As AI becomes embedded in discovery workflows, the industry is rethinking what platforms are supposed to do. The most compelling companies at the conference weren’t just offering tools, they were building strategic infrastructure for data R&D.

 A good example is  SynSillico, a DSM spinout that inherits decades of experience in biologics technologies like camelid antibodies. Their platform emphasized not just software, but a structured delivery model: 3, 6, and 12-month milestones leading from candidate generation to validation and scale-up. Their proposition wasn’t just speed, it was value progression, anchored in data insights.

 It reaffirms a shift we’re seeing industry-wide: discovery partners aren’t just looking for flashy AI, they want predictable, repeatable value that grows over time. That’s exactly where Ardigen plays.

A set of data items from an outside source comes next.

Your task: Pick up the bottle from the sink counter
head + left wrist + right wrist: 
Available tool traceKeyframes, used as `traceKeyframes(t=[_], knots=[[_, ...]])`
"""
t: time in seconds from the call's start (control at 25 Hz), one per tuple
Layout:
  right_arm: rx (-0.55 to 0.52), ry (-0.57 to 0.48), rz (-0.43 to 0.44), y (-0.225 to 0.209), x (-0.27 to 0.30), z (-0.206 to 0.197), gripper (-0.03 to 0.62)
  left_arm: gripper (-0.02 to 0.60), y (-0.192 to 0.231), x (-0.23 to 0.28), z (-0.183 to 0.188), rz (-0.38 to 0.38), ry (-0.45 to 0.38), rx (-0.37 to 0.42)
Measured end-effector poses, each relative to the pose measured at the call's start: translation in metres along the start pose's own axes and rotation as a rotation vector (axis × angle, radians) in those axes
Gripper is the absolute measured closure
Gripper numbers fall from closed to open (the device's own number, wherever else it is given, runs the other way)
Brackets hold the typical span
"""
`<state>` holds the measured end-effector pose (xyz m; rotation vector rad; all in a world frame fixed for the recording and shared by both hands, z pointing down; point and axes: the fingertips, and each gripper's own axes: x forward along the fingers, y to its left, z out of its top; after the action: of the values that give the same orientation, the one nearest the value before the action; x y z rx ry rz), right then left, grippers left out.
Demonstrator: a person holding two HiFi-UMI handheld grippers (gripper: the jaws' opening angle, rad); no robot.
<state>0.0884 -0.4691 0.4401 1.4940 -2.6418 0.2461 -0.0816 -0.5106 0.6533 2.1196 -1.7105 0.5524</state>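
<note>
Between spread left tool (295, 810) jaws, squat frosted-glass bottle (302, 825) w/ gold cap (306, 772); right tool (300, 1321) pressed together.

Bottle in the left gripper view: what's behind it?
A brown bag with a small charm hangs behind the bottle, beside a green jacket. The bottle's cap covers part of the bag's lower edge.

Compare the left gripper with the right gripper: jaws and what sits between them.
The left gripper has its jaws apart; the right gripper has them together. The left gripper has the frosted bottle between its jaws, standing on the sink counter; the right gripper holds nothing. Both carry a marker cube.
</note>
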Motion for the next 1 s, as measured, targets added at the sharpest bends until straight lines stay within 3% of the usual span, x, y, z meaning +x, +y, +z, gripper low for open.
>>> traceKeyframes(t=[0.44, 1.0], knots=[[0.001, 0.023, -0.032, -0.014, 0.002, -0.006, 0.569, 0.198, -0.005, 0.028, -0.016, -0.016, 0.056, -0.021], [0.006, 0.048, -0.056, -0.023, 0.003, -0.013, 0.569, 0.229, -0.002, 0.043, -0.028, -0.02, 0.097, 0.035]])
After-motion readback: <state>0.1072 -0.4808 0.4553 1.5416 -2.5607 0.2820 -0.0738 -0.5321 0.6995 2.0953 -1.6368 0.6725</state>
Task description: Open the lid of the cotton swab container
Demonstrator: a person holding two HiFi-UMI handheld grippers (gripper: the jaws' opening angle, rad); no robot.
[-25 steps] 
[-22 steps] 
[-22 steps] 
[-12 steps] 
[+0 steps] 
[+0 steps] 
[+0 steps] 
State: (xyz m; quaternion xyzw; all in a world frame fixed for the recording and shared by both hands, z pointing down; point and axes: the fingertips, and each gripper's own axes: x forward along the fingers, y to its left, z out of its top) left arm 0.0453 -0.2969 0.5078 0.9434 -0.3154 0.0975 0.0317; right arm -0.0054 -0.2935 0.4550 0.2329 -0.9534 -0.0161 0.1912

sinsilico represent presenting innobodies technology

Element biosciences & the ‘Too Good To Be True’ device

Element Biosciences drew significant attention with a showcase of their device that promise high temporal resolution, 45-minute sample preparation, and 24-hour turnaround. It clearly reflects the growing demand for integrated, multimodal platforms that go beyond traditional assay capabilities. While some attendees (ourselves included) viewed it with cautious curiosity, it was a clear discussion starter as their booth was really crowded just after the session.

Connecting the discovery pipeline

One recent merger that drew attention at the event was Certara’s acquisition of Chemaxon that were present together. It was not just for the deal itself, but for what it signals.

  • Chemaxon brings expertise in early-stage discovery: compound design, ELNs, data workflows.
  • Certara, known for its QSP modeling and translational services, owns the later-stage pharmacological intelligence layer.

What they’re building together is more than a platform. It’s a continuum , a connected pipeline from molecule ideation to clinical modeling, delivered through a blend of software and services.

This hybrid approach echoes a question many at the conference were asking : What does an end-to-end, AI-enabled discovery experience really look like?

For us at Ardigen, it reinforced something we’ve long believed: future-ready R&D doesn’t hinge on monoliths. It’s about modular capabilities, strong integration points, and teams who can move fluidly between data, models, and biology. Whether it’s in biologics, small molecules, or phenotypic screening, that’s the model we’re helping build.

What this all means for the future of drug discovery

If one theme unified Discovery & Development Europe 2025, it was this: drug discovery is no longer just a scientific problem it’s a data and infrastructure challenge.

From AI models simulating perturbations, to real-time BI dashboards for stakeholders, to the merging of early and late discovery pipelines, the field is clearly re-architecting itself around data, speed, and integration.

Yet amid all the platforms and promises, one truth is fundamental: value doesn’t come from automation alone, it comes from insight. Insight that’s trustworthy, context-aware, and connected to experimental outcomes.

That’s exactly where Ardigen operates.

We’re building the connective tissue between biology and computation , not with buzzwords, but with scientifically grounded AI that helps researchers design, interpret, and accelerate discovery itself.